Most debt collection complaints assert either inaccurate debt, or mistreatment by the debt collector.

  • Debt collection is the third-leading source of complaints by older Americans, accounting for 17 percent of such complaints (only slightly less than credit report complaints).

  • The majority of debt collection complaints – 71 percent – allege one of two issues: either the consumer believes they do not owe the debt, or the consumer feels they have been mistreated by the debt collector.

  • Older Americans report a variety of inappropriate communication tactics used by debt collectors. One consumer reported a string of contacts in which “Sometimes they curse at me and tell me that they know I am that woman and that they will have me thrown in jail.” Another consumer reported being contacted by a debt collector over false debt belonging to the consumer’s deceased husband.

Many of the companies that have received the most complaints from older Americans have been the subject of enforcement actions by the CFPB.

  • Among the 10 most-complained about mortgage companies, three have been the subject of mortgage-related CFPB enforcement actions: Ocwen Loan Servicing, Nationstar Mortgage, and a company that later merged with Ditech, the company that ranks sixth for mortgage complaints among older Americans. In the case of Ocwen, the CFPB alleged that the company “botched basic functions like sending accurate monthly statements, properly crediting payments, and handling taxes and insurance.”

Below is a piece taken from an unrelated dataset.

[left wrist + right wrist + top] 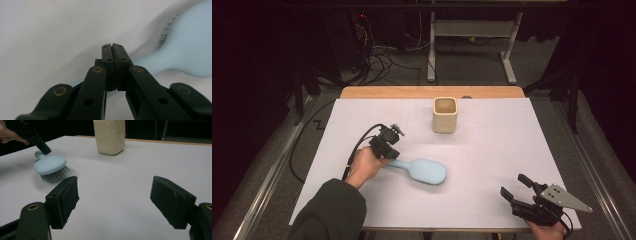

  • All three of the major credit reporting companies, which account for 95 percent of credit report complaints by older Americans, have been the subject of a CFPB enforcement action. Equifax and Transunion were each the subject of an enforcement action for marketing their products as being free, or $1, when downloading the score automatically signed consumers up for an expensive credit monitoring subscription service (they would need to cancel within the trial period of either seven or 30 days to avoid the first payment).

  • The two companies with the most debt collection complaints, Encore Capital Group and Portfolio Recovery Associates, have both been penalized by the CFPB for using deceptive tactics to collect bad debt that was “potentially inaccurate, lacking documentation, or unenforceable.”

  • The CFPB has also taken action against at least 10 companies that engaged in illegal or predatory behavior related to reverse mortgages.

Nevada has the most complaints per older American.

  • The District of Columbia, Nevada, Delaware, Maryland, and Georgia have the most complaints by older Americans, normalized for population over 62.

  • The high per capita volume of complaints from the D.C. area may be a reflection of the region’s familiarity with the CFPB, stemming from a high number of people that work with or alongside the federal government.

The CFPB is a critical ally for older Americans and all consumers. In addition to taking action against bad actors, the CFPB’s Office of Financial Protection for Older Americans produces educational resources, research, and advisories to help older Americans plan their financial future and stay secure in the financial marketplace. The CFPB’s broader consumer protection work has resulted in consumers seeing $12 billion in relief from harmful financial practices. And the CFPB has also handled more than 1 million consumer complaints, providing a valuable resource for consumers facing problems with financial companies.

To protect older Americans and all consumers in the financial marketplace, policymakers must protect the CFPB from attempts to weaken the agency or hinder its independence. In addition, state and federal policymakers should strengthen consumer protections in areas of risk including debt collection, credit reporting, and high-fee bank accounts. The CFPB should also move forward with its new arbitration rule that will make it easier for consumers to file class action lawsuits when harmed by financial companies.